U.S. West Texas Intermediate (WTI) crude futures ended Tuesday's trade up 90 cents, or 1.4 percent, to $64.47 a barrel. WTI rose to its highest since December 2014 on Jan. 16 at $64.89.
Brent crude futures were up 82 cents, or 1.2 percent, at $69.85 a barrel by 2:23 p.m. ET, not far off the three-year high of $70.37 reached on Jan. 15.
The International Monetary Fund (IMF) on Monday revised upward its forecast for world economic growth in 2018 and 2019, to 3.9 percent for both 2018 and 2019, a 0.2 percentage point increase from its last update in October.
"The IMF's upward revision of its growth forecast is generating tailwind," Commerzbank analysts wrote. "This further improves the already fairly rosy demand prospects on the oil market."
This growth, which is also translating into more oil consumption, comes at a time of supply curbs by the Organization of the Petroleum Exporting Countries (OPEC) and Russia, which began in January last year and are set to hold throughout 2018.

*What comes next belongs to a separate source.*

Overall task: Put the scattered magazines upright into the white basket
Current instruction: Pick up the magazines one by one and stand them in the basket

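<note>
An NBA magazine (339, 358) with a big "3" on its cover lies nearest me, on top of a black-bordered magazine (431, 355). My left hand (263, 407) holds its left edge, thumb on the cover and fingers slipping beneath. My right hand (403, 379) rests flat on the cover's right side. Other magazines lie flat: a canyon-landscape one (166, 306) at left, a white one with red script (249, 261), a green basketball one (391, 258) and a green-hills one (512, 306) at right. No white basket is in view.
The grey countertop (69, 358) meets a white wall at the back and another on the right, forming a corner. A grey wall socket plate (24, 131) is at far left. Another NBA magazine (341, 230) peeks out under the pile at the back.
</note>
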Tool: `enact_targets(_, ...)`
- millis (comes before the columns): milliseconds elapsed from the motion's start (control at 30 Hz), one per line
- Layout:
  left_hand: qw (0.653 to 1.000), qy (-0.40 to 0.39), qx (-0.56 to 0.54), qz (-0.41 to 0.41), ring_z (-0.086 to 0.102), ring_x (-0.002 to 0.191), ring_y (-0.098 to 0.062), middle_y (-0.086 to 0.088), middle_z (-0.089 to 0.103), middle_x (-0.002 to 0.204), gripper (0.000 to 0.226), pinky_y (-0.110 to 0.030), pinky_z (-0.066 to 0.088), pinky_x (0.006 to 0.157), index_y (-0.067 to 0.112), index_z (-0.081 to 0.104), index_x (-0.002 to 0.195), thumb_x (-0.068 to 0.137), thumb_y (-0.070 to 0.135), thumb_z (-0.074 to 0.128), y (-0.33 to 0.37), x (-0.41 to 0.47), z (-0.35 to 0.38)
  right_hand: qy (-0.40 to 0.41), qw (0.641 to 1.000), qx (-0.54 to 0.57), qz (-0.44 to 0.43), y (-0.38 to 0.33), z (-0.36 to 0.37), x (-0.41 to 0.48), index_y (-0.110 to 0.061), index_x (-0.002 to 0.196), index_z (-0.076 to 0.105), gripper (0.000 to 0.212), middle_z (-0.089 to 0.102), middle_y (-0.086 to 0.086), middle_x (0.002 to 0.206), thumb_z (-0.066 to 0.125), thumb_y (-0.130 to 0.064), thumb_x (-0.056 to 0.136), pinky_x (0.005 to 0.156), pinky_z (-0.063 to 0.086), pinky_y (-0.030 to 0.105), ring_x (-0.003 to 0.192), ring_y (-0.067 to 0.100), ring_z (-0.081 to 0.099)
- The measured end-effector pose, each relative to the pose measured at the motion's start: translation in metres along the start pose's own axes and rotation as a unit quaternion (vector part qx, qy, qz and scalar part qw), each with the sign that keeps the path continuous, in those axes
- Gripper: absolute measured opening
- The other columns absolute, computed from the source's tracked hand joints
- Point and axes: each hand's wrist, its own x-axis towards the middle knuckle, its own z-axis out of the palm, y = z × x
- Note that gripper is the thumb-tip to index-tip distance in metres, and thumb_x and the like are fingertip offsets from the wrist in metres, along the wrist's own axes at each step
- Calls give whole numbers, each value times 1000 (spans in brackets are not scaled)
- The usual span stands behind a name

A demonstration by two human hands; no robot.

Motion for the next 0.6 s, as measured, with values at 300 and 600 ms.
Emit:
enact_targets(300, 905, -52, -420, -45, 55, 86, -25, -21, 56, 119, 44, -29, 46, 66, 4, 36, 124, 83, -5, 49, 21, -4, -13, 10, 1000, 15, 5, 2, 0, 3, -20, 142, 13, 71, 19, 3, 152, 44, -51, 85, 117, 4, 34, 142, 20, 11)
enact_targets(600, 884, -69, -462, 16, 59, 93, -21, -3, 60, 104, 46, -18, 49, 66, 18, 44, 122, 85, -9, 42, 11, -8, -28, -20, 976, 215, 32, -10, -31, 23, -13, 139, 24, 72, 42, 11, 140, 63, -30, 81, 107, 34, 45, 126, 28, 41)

Saudi Energy Minister Khalid al-Falih told CNBC on Tuesday that while he is "still anxious" about the fragility of the oil market, "we think we're on our way."
OPEC's main objective for the cuts is to eliminate a global surplus in oil stocks and rebalance the market. There is some expectation that OPEC will let the agreement expire at the end of 2018, but major producers have not yet suggested that this is in the offing.
In addition, the sharp plunge in Venezuelan production is offsetting increases from the United States, which is on the cusp of breaking its all-time production record of 10.04 million barrels per day.
U.S. Energy Department oil inventory figures will be released Wednesday morning; industry group the American Petroleum Institute will issue data on stocks Tuesday afternoon at 4:30 p.m. EST. U.S. stocks are expected to fall by 1.3 million barrels, which would mark a 10th consecutive week of declines.
Venezuela's output fell to a meager 2 million bpd in 2017, far short of expectations for 2.5 million bpd, and the International Energy Agency said it could keep declining in 2018.
"Six months ago there was a lot of consternation about how fast (U.S.) production might grow but that's been offset by Venezuelan volatility," said Tony Scott, managing director of analytics at BTU Analytics in Denver.
He added that with Saudi and Iranian production likely to remain steady throughout the year, it was hard to see an increase in supply that would undermine the rally.
French bank BNP Paribas said it expects inventories to rise near the end of the year. The bank raised its 2018 oil price forecasts by $10 a barrel, expecting WTI to average $60 and Brent $65.
But there have been signs of a possible price correction.
Crumbling refinery profits, first in Asia and now also in Europe and the United States, as a result of rising feedstock prices and plentifully available fuel products, point to lower crude orders going forward.
Barclays said it expected Brent to average $60 this year, $5 above its previous forecast, due to strong demand growth and falling output from Venezuela. But the British bank said it had "a bearish view on oil prices for the quarters ahead."